> _Work required_
Write out each entry below exactly. Do not include the images.
--- Supplied material Enclosed Below ---
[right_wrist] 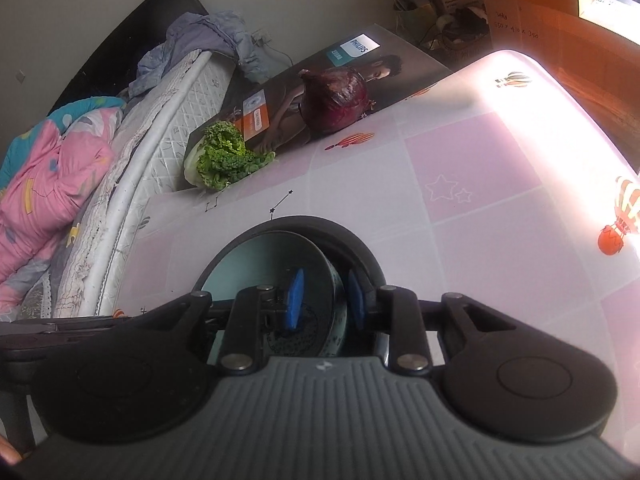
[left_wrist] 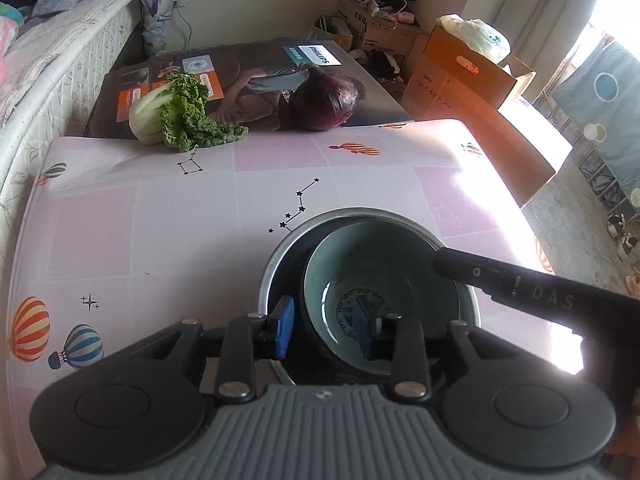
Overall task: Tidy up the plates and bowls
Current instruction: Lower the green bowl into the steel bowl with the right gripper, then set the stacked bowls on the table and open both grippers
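Left wrist view: the left tongs [left_wrist: 325, 330] point down over a pale teal ceramic bowl with a dark printed ring on its floor [left_wrist: 380, 276]. This bowl sits nested inside a larger round metal-rimmed bowl with a dark interior [left_wrist: 272, 268], which rests on the surface, a top covered with a pink-and-white checked cloth printed with hot-air balloons and star lines [left_wrist: 160, 220]. The blue pads [left_wrist: 282, 330] stand apart, one outside the teal bowl's near-left wall and one inside it; the wall lies between them with a visible gap, so nothing is clamped. A black arm of the right tongs [left_wrist: 520, 284] enters from the right above the bowl's rim.

Right wrist view: the right tongs [right_wrist: 326, 300] straddle the teal bowl's opposite wall [right_wrist: 334, 292], pads parted, one within the bowl and one between it and the dark outer bowl [right_wrist: 360, 248]; they do not appear to press the wall.

At the far edge of the surface lie a green leafy cabbage with a white stem [left_wrist: 176, 114] and a dark purple round onion [left_wrist: 326, 102], the onion resting against a flat printed carton [left_wrist: 240, 64]. A quilted white mattress [left_wrist: 60, 80] runs along the left side, and brown cardboard boxes [left_wrist: 472, 76] stand beyond the surface.
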A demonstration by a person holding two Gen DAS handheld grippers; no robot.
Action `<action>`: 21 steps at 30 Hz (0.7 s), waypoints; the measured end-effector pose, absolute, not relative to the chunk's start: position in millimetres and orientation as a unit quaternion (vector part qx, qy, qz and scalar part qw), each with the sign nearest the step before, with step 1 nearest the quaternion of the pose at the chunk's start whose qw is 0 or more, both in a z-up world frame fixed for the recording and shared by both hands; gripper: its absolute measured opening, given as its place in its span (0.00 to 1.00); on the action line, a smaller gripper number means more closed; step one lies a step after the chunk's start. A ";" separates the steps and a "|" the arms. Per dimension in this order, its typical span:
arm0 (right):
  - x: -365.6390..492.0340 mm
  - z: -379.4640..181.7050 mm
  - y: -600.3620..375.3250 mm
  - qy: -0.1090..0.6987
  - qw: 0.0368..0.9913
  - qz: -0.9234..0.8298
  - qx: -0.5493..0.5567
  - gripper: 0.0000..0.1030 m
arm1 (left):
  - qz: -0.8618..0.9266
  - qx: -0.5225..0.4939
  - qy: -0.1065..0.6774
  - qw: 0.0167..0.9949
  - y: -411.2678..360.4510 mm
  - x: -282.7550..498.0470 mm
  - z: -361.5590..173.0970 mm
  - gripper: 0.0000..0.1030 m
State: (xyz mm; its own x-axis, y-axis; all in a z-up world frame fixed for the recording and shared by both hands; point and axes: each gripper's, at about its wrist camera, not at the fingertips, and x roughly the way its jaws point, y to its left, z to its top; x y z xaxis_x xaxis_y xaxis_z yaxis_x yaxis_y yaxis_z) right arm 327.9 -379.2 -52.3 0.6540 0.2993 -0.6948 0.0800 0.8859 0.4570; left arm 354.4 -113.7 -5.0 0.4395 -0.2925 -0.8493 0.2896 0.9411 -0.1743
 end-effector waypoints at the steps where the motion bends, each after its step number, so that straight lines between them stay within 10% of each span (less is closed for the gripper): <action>1: 324.7 -47.6 -381.0 0.404 0.883 0.061 0.231 0.43 | -0.170 0.000 0.496 0.852 -112.2 350.3 0.3 0.45; 11: 195.8 18.0 -404.5 0.328 0.902 0.109 0.258 0.59 | -0.185 0.002 0.432 0.883 -33.8 258.4 56.0 0.78; 21: 17.2 2.8 -359.9 0.294 0.919 0.144 0.219 0.77 | -0.155 -0.033 0.383 0.910 64.3 118.5 62.0 0.89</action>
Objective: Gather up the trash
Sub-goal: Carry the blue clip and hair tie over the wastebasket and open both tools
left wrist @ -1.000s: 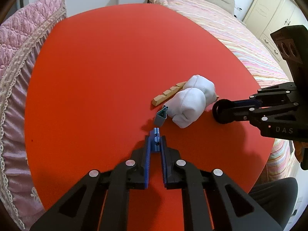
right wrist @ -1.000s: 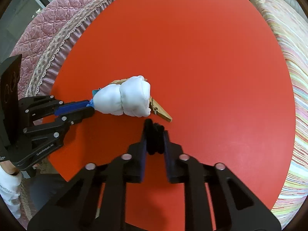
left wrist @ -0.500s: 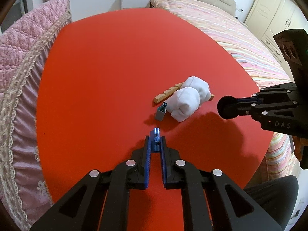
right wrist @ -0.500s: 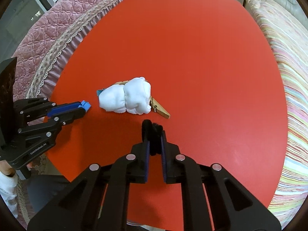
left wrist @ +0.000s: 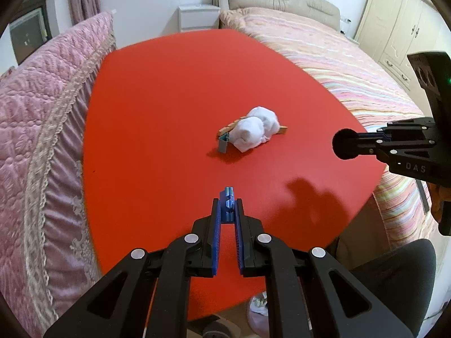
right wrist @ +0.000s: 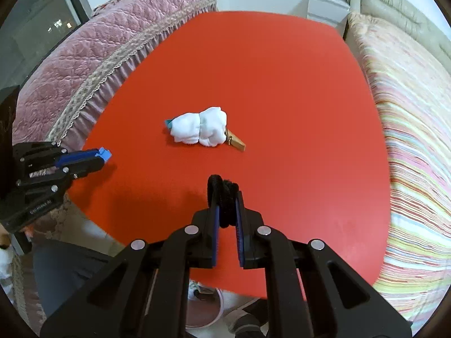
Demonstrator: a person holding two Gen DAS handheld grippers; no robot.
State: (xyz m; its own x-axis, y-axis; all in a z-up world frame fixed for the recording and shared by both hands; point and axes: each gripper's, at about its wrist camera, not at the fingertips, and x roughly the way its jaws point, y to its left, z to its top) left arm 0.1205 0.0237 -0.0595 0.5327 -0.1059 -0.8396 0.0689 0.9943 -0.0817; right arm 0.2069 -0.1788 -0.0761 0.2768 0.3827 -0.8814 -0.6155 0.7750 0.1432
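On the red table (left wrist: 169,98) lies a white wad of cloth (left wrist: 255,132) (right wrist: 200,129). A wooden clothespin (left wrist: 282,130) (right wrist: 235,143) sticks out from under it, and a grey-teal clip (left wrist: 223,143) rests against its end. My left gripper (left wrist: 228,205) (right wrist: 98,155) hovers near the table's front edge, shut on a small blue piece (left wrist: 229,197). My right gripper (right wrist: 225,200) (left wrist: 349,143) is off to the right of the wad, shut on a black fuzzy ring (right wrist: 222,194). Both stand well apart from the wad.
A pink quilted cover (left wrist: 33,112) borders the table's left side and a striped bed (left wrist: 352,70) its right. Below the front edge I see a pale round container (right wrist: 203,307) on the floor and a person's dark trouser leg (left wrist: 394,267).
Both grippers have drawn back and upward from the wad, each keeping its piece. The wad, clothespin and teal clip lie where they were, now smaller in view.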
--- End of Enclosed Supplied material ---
> _Answer area_
[right_wrist] 
[left_wrist] 
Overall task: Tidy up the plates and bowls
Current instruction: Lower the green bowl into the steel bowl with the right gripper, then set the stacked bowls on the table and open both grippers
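Left wrist view: the left tongs [left_wrist: 325, 330] point down over a pale teal ceramic bowl with a dark printed ring on its floor [left_wrist: 380, 276]. This bowl sits nested inside a larger round metal-rimmed bowl with a dark interior [left_wrist: 272, 268], which rests on the surface, a top covered with a pink-and-white checked cloth printed with hot-air balloons and star lines [left_wrist: 160, 220]. The blue pads [left_wrist: 282, 330] stand apart, one outside the teal bowl's near-left wall and one inside it; the wall lies between them with a visible gap, so nothing is clamped. A black arm of the right tongs [left_wrist: 520, 284] enters from the right above the bowl's rim.

Right wrist view: the right tongs [right_wrist: 326, 300] straddle the teal bowl's opposite wall [right_wrist: 334, 292], pads parted, one within the bowl and one between it and the dark outer bowl [right_wrist: 360, 248]; they do not appear to press the wall.

At the far edge of the surface lie a green leafy cabbage with a white stem [left_wrist: 176, 114] and a dark purple round onion [left_wrist: 326, 102], the onion resting against a flat printed carton [left_wrist: 240, 64]. A quilted white mattress [left_wrist: 60, 80] runs along the left side, and brown cardboard boxes [left_wrist: 472, 76] stand beyond the surface.
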A demonstration by a person holding two Gen DAS handheld grippers; no robot.
Action `<action>`: 21 steps at 30 Hz (0.7 s), waypoints; the measured end-effector pose, absolute, not relative to the chunk's start: position in millimetres and orientation as a unit quaternion (vector part qx, qy, qz and scalar part qw), each with the sign nearest the step before, with step 1 nearest the quaternion of the pose at the chunk's start whose qw is 0 or more, both in a z-up world frame fixed for the recording and shared by both hands; gripper: its absolute measured opening, given as its place in its span (0.00 to 1.00); on the action line, a smaller gripper number means more closed; step one lies a step after the chunk's start. A ";" separates the steps and a "|" the arms. Per dimension in this order, its typical span:
arm0 (right):
  - x: -365.6390..492.0340 mm
  - z: -379.4640..181.7050 mm
  - y: -600.3620..375.3250 mm
  - qy: -0.1090..0.6987
  - qw: 0.0368..0.9913
  - qz: -0.9234..0.8298
  - qx: -0.5493..0.5567
  - gripper: 0.0000..0.1030 m
arm1 (left):
  - qz: -0.8618..0.9266
  - qx: -0.5225..0.4939
  - qy: -0.1065..0.6774
  - qw: 0.0167..0.9949
  - y: -411.2678..360.4510 mm
  - x: -282.7550..498.0470 mm
  - z: -361.5590..173.0970 mm
  - gripper: 0.0000..0.1030 m
State: (xyz mm; its own x-axis, y-axis; all in a z-up world frame fixed for the recording and shared by both hands; point and axes: each gripper's, at about its wrist camera, not at the fingertips, and x roughly the way its jaws point, y to its left, z to its top; x y z xaxis_x xaxis_y xaxis_z yaxis_x yaxis_y yaxis_z) right arm 327.9 -379.2 -52.3 0.6540 0.2993 -0.6948 0.0800 0.8859 0.4570; left arm 354.4 -113.7 -5.0 0.4395 -0.2925 -0.8493 0.2896 0.9411 -0.1743
 end-effector waypoints at the steps where the motion bends, each after its step number, so that straight lines between them stay within 10% of each span (less is closed for the gripper): <action>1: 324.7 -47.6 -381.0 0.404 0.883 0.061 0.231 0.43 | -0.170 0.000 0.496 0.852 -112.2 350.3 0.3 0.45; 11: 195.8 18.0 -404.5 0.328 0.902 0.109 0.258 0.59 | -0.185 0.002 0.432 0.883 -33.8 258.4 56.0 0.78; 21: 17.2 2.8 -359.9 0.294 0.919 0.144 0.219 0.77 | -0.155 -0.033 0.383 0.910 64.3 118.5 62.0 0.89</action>
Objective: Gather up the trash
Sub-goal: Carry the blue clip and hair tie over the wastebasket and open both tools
left wrist @ -1.000s: 
right wrist @ -1.000s: 
left wrist @ -0.500s: 
right wrist @ -0.500s: 
left wrist @ +0.000s: 
right wrist @ +0.000s: 
Demonstrator: a person holding two Gen DAS handheld grippers; no robot.
State: (xyz m; its own x-axis, y-axis; all in a z-up world frame fixed for the recording and shared by both hands; point and axes: each gripper's, at about its wrist camera, not at the fingertips, and x roughly the way its jaws point, y to its left, z to its top) left arm 0.1205 0.0237 -0.0595 0.5327 -0.1059 -0.8396 0.0689 0.9943 -0.0817; right arm 0.2069 -0.1788 -0.0761 0.2768 0.3827 -0.8814 -0.6155 0.7750 0.1432
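On the red table (left wrist: 169,98) lies a white wad of cloth (left wrist: 255,132) (right wrist: 200,129). A wooden clothespin (left wrist: 282,130) (right wrist: 235,143) sticks out from under it, and a grey-teal clip (left wrist: 223,143) rests against its end. My left gripper (left wrist: 228,205) (right wrist: 98,155) hovers near the table's front edge, shut on a small blue piece (left wrist: 229,197). My right gripper (right wrist: 225,200) (left wrist: 349,143) is off to the right of the wad, shut on a black fuzzy ring (right wrist: 222,194). Both stand well apart from the wad.
A pink quilted cover (left wrist: 33,112) borders the table's left side and a striped bed (left wrist: 352,70) its right. Below the front edge I see a pale round container (right wrist: 203,307) on the floor and a person's dark trouser leg (left wrist: 394,267).
Both grippers have drawn back and upward from the wad, each keeping its piece. The wad, clothespin and teal clip lie where they were, now smaller in view.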

The answer to this exercise is complete.